What you need to do: Find the word "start" in the records below. List each line containing it.

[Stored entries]
○ ○ ○
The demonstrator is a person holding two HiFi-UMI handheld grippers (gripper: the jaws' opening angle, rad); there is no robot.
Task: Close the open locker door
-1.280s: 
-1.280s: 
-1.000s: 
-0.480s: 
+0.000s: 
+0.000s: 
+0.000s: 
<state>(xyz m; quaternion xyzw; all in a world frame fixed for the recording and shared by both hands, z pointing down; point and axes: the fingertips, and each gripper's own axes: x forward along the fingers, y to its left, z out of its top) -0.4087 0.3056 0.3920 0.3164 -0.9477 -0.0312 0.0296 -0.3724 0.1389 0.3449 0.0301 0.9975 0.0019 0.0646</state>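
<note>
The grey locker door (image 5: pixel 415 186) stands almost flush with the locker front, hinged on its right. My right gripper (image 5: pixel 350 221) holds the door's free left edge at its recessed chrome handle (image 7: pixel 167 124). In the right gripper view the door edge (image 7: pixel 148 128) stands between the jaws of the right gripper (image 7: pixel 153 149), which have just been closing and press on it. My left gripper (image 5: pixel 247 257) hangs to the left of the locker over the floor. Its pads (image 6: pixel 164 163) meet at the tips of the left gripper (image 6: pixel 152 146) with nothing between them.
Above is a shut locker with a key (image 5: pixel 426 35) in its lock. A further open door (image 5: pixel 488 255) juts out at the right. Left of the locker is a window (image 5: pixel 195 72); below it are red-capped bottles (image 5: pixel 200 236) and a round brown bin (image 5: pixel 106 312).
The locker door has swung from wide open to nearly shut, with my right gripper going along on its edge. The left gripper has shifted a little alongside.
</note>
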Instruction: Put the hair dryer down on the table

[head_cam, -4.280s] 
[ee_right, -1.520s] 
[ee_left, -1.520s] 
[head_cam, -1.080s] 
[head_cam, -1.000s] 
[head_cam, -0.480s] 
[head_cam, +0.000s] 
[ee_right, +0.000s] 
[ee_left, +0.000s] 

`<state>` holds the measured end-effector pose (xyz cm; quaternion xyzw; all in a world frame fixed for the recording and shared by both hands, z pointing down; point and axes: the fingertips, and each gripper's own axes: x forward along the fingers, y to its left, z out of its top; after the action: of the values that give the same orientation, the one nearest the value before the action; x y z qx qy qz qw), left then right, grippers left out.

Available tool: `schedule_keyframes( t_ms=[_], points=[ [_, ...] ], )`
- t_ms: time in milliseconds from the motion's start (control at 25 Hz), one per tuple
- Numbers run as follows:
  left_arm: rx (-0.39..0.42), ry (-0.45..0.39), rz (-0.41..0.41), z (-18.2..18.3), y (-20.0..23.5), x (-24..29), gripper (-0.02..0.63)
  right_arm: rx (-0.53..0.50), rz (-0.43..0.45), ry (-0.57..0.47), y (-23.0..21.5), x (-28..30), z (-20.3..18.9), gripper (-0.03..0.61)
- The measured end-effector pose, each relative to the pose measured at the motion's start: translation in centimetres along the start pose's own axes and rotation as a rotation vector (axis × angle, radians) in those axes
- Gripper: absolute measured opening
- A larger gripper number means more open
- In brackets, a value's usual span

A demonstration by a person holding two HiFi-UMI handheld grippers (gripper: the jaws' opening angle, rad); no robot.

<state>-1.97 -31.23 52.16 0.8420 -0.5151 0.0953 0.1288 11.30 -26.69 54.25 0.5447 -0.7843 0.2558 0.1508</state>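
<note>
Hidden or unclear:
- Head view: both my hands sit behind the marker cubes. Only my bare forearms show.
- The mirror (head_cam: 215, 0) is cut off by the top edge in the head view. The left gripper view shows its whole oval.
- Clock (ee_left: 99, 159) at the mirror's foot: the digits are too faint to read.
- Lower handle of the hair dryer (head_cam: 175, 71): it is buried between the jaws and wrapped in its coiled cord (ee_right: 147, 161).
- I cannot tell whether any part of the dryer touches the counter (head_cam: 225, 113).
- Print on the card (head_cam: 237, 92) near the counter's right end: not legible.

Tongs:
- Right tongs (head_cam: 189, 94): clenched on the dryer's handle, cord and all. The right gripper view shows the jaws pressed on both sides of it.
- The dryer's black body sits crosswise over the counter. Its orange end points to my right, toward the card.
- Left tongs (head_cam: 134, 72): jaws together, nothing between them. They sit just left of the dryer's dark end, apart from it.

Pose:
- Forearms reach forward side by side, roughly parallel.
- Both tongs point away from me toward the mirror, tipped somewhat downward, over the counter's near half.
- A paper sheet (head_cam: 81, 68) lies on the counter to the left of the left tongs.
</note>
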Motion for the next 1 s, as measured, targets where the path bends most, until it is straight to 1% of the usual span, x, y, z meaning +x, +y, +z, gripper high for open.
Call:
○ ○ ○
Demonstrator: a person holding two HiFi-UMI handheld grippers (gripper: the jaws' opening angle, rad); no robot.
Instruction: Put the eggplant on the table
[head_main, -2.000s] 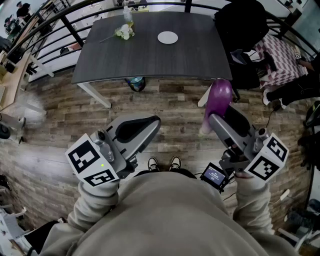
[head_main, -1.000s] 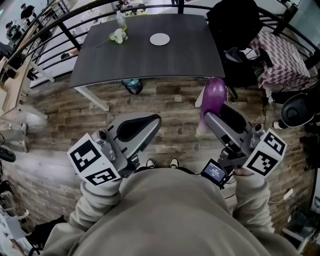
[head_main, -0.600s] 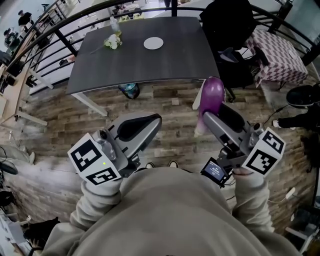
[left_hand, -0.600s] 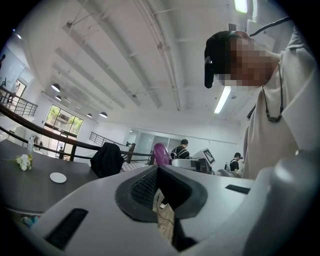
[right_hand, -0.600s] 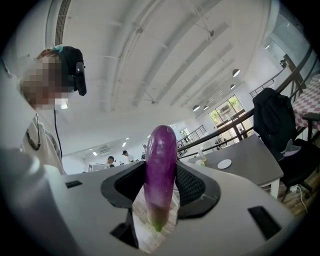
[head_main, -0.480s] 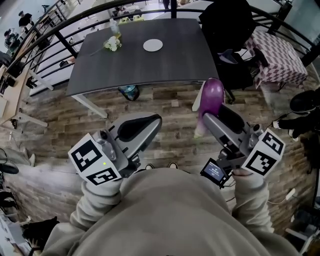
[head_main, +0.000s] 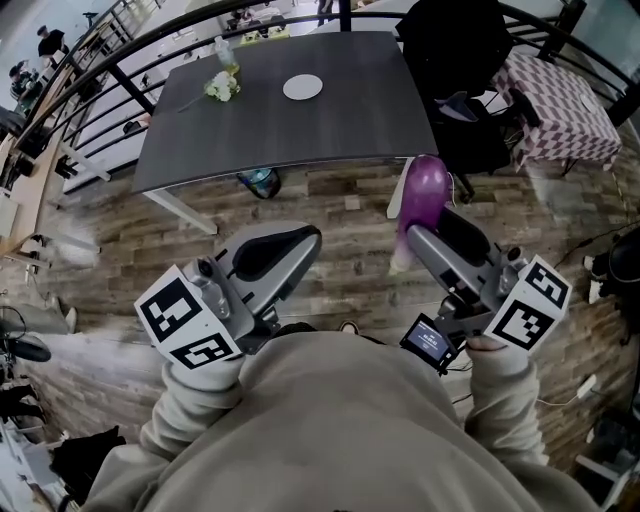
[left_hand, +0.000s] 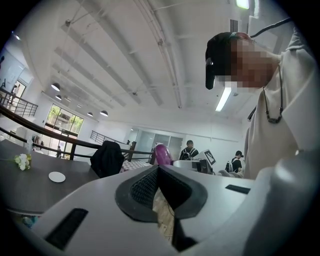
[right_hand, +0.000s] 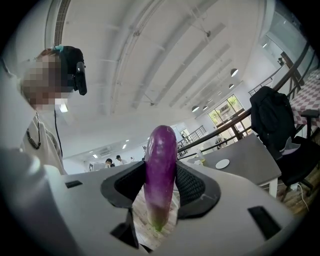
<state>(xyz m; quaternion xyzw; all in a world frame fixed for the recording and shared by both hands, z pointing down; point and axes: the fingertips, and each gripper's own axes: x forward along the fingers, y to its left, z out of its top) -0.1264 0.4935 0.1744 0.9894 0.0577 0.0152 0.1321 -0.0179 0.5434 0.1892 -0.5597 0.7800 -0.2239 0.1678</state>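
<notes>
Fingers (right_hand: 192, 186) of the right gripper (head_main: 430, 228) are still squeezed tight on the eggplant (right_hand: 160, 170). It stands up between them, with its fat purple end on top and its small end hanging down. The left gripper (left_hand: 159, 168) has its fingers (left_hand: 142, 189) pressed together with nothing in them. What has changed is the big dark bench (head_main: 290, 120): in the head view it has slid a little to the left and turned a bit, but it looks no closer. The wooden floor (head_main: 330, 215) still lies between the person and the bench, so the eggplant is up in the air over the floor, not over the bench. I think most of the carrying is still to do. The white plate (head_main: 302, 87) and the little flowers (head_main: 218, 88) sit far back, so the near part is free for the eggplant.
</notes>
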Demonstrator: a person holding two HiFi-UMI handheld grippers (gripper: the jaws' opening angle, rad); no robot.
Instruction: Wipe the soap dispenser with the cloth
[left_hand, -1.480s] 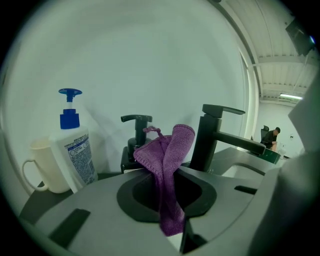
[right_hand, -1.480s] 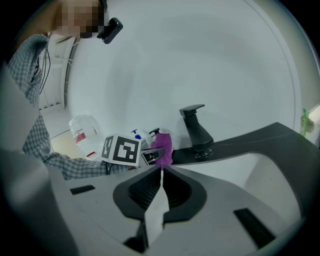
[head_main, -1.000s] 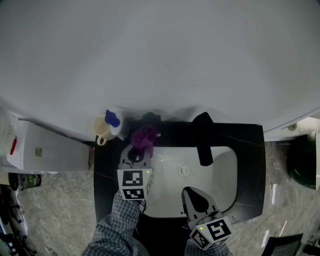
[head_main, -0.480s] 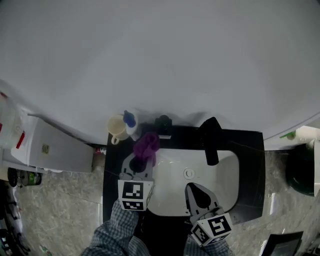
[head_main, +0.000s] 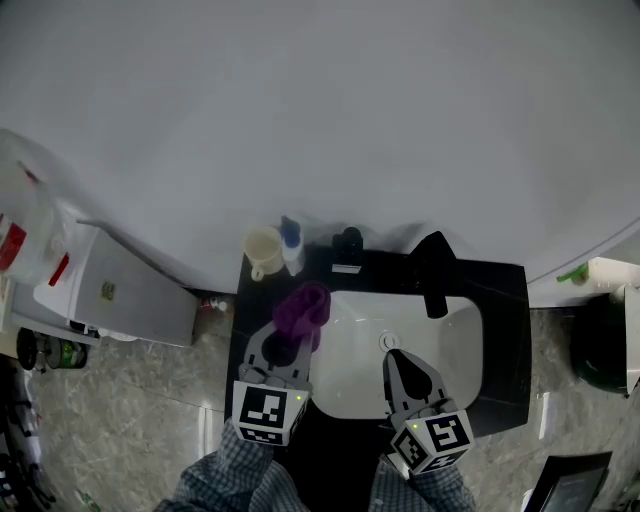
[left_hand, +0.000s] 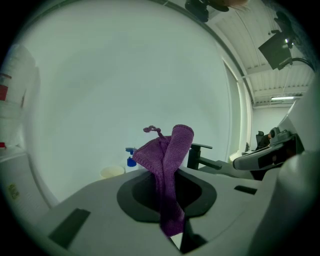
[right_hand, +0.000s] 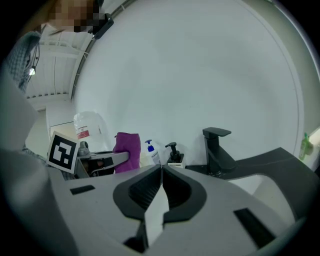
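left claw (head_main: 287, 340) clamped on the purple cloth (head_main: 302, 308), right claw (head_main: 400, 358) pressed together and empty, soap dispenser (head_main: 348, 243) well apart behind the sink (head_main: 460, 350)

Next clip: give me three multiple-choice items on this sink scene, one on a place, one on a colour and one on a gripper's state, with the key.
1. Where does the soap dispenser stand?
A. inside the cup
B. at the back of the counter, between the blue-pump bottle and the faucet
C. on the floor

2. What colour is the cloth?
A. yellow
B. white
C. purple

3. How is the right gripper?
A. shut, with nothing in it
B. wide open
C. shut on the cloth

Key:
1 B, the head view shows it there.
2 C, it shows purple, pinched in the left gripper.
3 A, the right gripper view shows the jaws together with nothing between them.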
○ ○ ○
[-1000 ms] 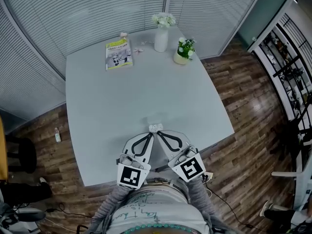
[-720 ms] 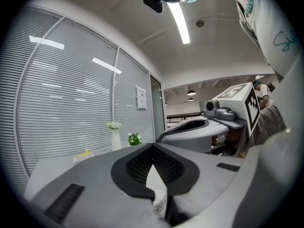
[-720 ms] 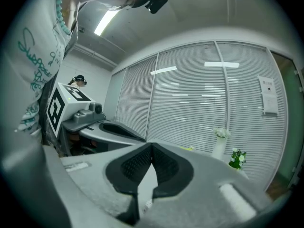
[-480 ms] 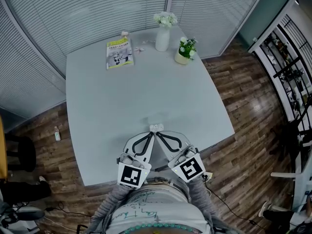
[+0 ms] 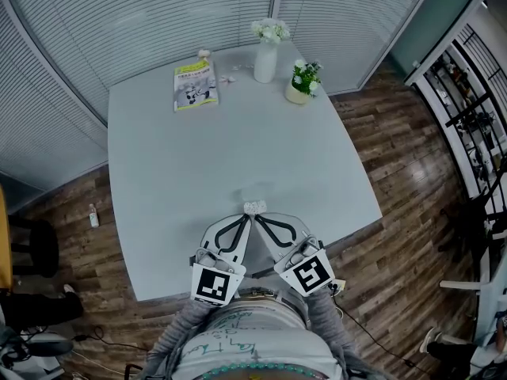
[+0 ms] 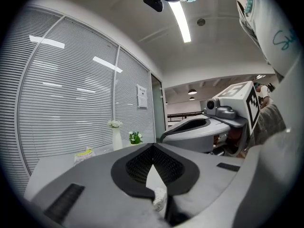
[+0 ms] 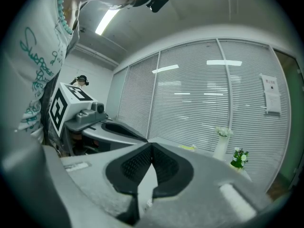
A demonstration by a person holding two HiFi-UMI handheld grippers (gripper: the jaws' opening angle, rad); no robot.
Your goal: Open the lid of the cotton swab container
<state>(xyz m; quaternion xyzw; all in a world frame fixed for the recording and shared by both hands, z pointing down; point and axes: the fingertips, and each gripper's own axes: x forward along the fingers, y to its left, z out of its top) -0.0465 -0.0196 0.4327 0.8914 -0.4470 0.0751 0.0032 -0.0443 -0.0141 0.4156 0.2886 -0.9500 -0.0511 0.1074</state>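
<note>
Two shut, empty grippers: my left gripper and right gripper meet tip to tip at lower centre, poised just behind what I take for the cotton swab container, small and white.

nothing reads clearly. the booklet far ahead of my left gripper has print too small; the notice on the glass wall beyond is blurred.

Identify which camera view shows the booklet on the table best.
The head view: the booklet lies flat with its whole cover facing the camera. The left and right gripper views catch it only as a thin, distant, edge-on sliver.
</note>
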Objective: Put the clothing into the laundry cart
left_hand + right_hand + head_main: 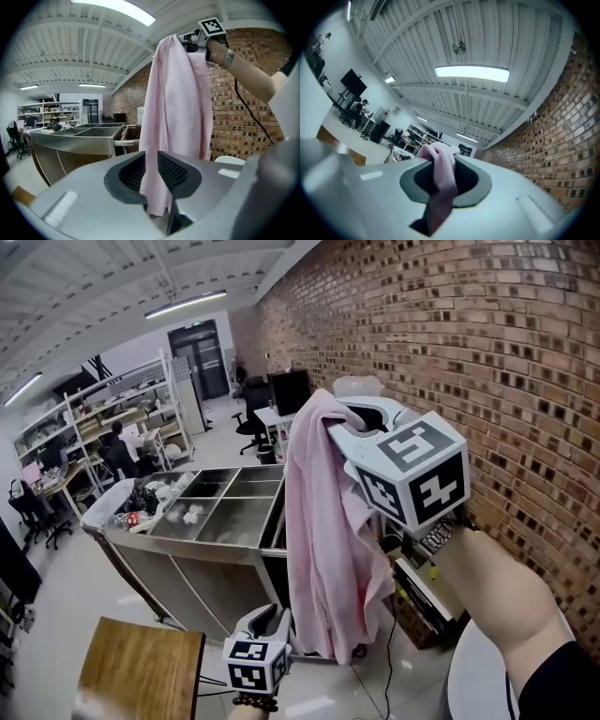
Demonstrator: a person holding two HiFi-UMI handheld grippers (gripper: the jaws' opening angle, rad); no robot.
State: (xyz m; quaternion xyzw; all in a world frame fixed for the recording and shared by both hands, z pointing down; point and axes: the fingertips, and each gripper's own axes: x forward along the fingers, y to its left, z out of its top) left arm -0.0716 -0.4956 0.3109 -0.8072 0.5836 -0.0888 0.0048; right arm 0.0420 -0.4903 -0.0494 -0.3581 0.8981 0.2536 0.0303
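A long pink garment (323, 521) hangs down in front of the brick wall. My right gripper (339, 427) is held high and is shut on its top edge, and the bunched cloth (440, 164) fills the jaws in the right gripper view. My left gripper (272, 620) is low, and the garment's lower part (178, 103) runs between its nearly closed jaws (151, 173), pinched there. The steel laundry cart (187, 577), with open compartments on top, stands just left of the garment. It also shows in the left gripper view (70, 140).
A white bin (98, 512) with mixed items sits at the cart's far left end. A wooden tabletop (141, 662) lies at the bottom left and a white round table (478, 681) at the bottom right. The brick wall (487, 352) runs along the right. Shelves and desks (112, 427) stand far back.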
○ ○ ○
Answer for the task:
- t_ms: time in milliseconds from the motion's start (control at 25 Hz), one per tuple
- The measured end-effector pose, each relative to the pose measured at the motion's start: translation in centimetres along the start pose's own axes and rotation as a rotation vector (axis × angle, radians) in those axes

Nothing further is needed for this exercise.